Prior to the film screening Marianne Schultz reconstructed two excerpts on today’s contemporary dancers from Backlit. This group of woman were dressed in tunics and bare footed in keeping with dress code of that era. Watching this live performance I got a sense of the use of strong diagonals lines, sharp angular arms shapes, very ordered groupings and a specific range of vocabulary including a scissors jump with a turn. Devices such as canon, unison and action-reaction were prominent ways of structuring these snippets.
This seemed to be in keeping with the modern dance idiom of the time, whether that is German Expressionism in Europe or American Modern Dance. It is always difficult to fully recapture the movement and especially the dynamics on dancers who are very differently trained, so it was special to see the excerpts again in the film, with those very sharp dynamics and the hard intensity piercing the space.

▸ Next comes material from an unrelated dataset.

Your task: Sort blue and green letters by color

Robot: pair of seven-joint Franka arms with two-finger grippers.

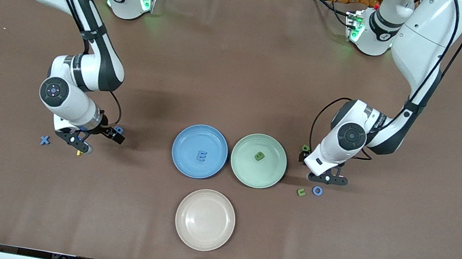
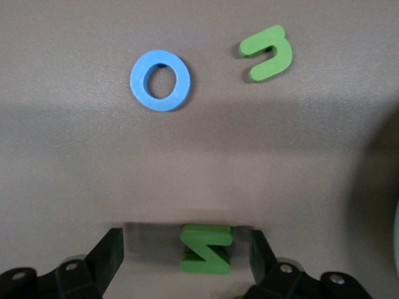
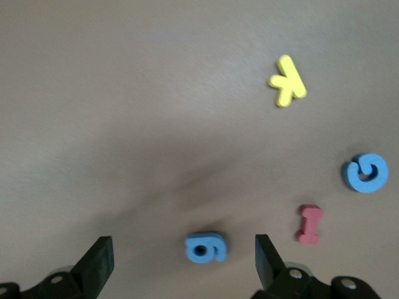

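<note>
The brown worktop (image 1: 240, 71) fills the frame; at lower centre sit a blue plate (image 1: 182, 159) holding a blue E (image 1: 201, 156), a green plate (image 1: 272, 175) holding a green letter (image 1: 259, 156), and a bare beige plate (image 1: 202, 238) below them. At centre right the left hand (image 1: 328, 178) hangs low, jaws wide around a green Z (image 2: 206, 248), gripping nothing; a blue O (image 1: 317, 190) and green C (image 1: 301, 191) lie just below. At centre left the right hand (image 1: 79, 143) gapes empty over a blue letter (image 3: 205, 247), with a blue X (image 1: 44, 140) beside it. Picking looks underway; next each hand must close squarely on its letter.
</note>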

An excerpt called Sabotage in the Factory makes a social/political commentary capturing the mechanical machine like precision of the factory floor.

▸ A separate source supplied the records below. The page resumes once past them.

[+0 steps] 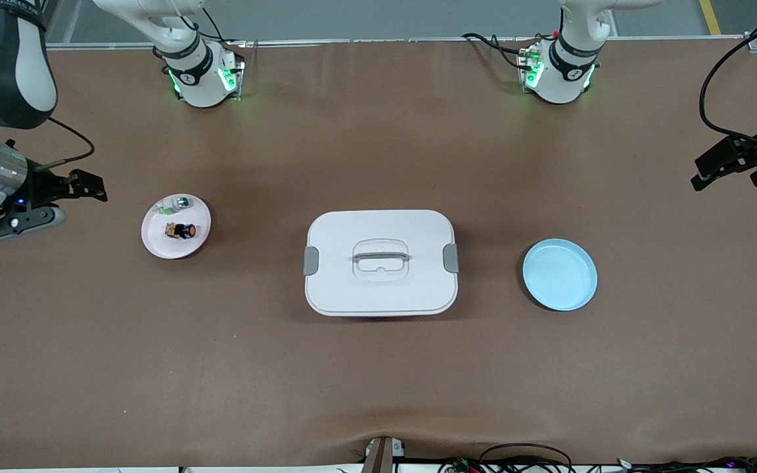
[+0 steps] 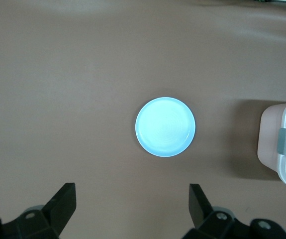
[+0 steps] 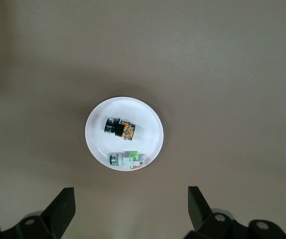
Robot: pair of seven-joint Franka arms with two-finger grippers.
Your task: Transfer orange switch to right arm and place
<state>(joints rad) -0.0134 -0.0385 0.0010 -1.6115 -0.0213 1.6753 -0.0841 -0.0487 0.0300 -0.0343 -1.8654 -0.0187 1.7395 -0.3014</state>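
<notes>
Two arms of mine wait at the ends of the brown surface [image 1: 378,381]. Midway across it sits the largest thing, a white lidded box [image 1: 380,262] with grey clips. Toward my left arm's end lies a pale blue plate [image 1: 560,274], bare; toward my right arm's end a smaller white plate [image 1: 157,238]. On the white plate rests the orange switch [image 1: 181,230], lying on its side, with a small clear and green part [image 1: 175,205] just beside it. My left pincer [image 2: 133,205] hangs wide over bare surface near the blue plate — my right pincer [image 3: 132,205] hangs wide near the white plate.
</notes>
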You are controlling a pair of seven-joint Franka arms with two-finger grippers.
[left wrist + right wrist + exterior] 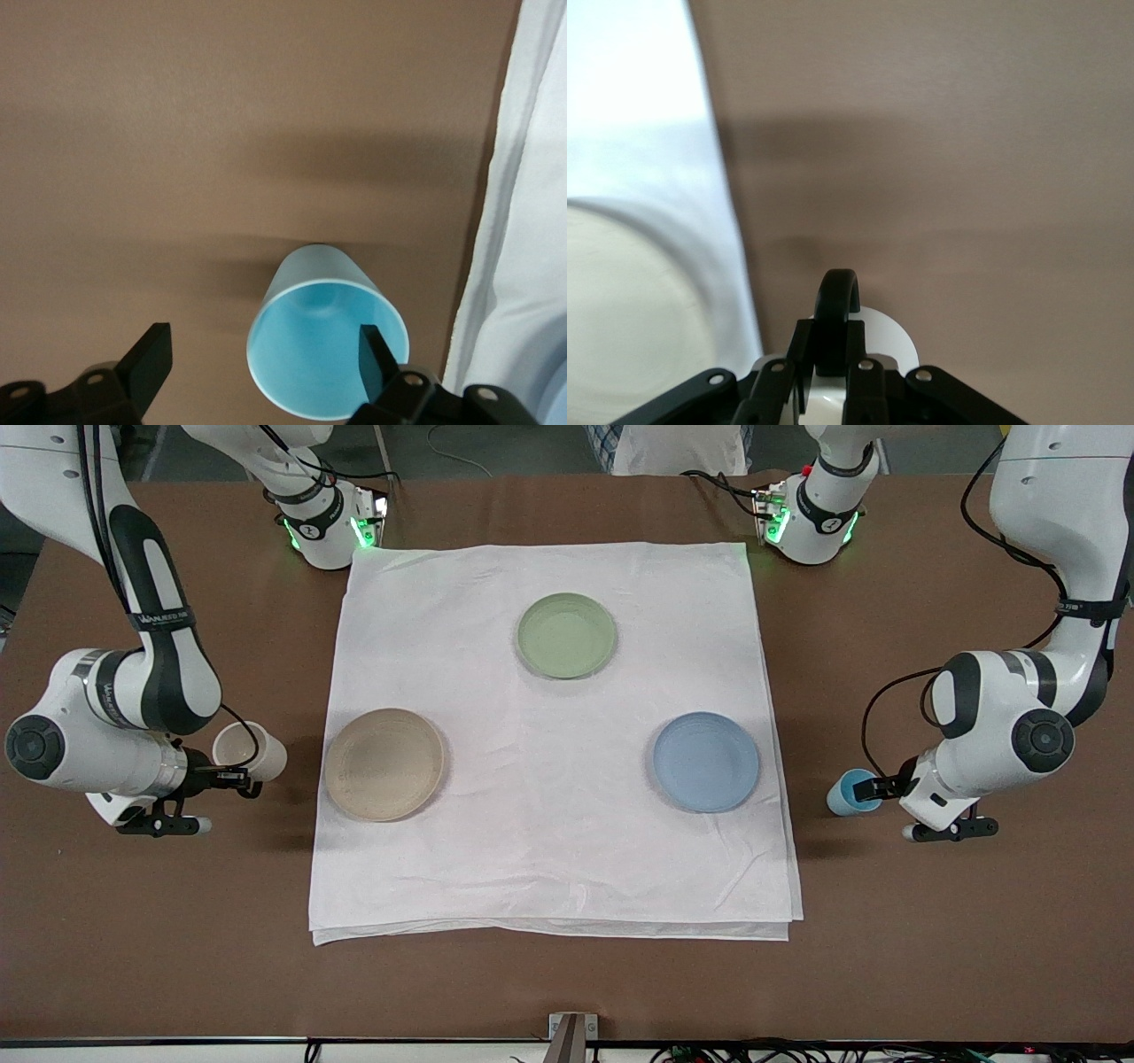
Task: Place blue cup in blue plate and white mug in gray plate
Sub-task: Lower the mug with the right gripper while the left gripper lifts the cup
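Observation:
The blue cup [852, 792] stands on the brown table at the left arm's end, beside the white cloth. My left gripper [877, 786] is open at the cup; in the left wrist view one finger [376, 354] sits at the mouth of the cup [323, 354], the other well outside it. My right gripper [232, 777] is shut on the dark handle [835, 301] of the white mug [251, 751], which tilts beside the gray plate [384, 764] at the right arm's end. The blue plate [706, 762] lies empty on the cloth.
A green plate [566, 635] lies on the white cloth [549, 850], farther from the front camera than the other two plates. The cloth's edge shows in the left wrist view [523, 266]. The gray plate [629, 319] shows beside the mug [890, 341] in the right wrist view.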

Interestingly, the film suggests that the four principal members – Phillip Smithells, Rona Bailey, Edith Sipos and Olive Smithells – were far more socially and politically aware while the other members of the group were students in their first and second years at Teachers Training College in Wellington. Rona Bailey had recently returned from study in New York where she took classes with Martha Graham and Doris Humphrey, two famous American modern dance pioneers.
The New Dance group – under the directorship of the non-dancing Philip Smithells, a visionary physical educator with a passionate commitment to dance – practised every Saturday morning and paid a shilling for the class.
Interviews from seven members of the group form the spines of the film and give a real authenticity to the recall of our dance heritage and this group. Unfortunately none of the principal members could be interviewed for this film. However Joy Parkin, one of the group members interviewed, is a particular delight when she starts to dance, recalling her memories through movement.
Commentary by Marianne Schultz throughout the film brings coherence to the other information. She points out that their musical choices were very different and contemporary, including Shostakovich and percussion scores.
This thoroughly modern dance group was innovative and controversial, using contemporary situations and themes to comment on, for example, the bombing of Hiroshima, and they were in direct contrast to the ballet of the time.
I for one will be queuing up to see this film again when it comes out on general release and it will be an asset to any dance department. I hope that others have the foresight to make more dance documentaries of this calibre.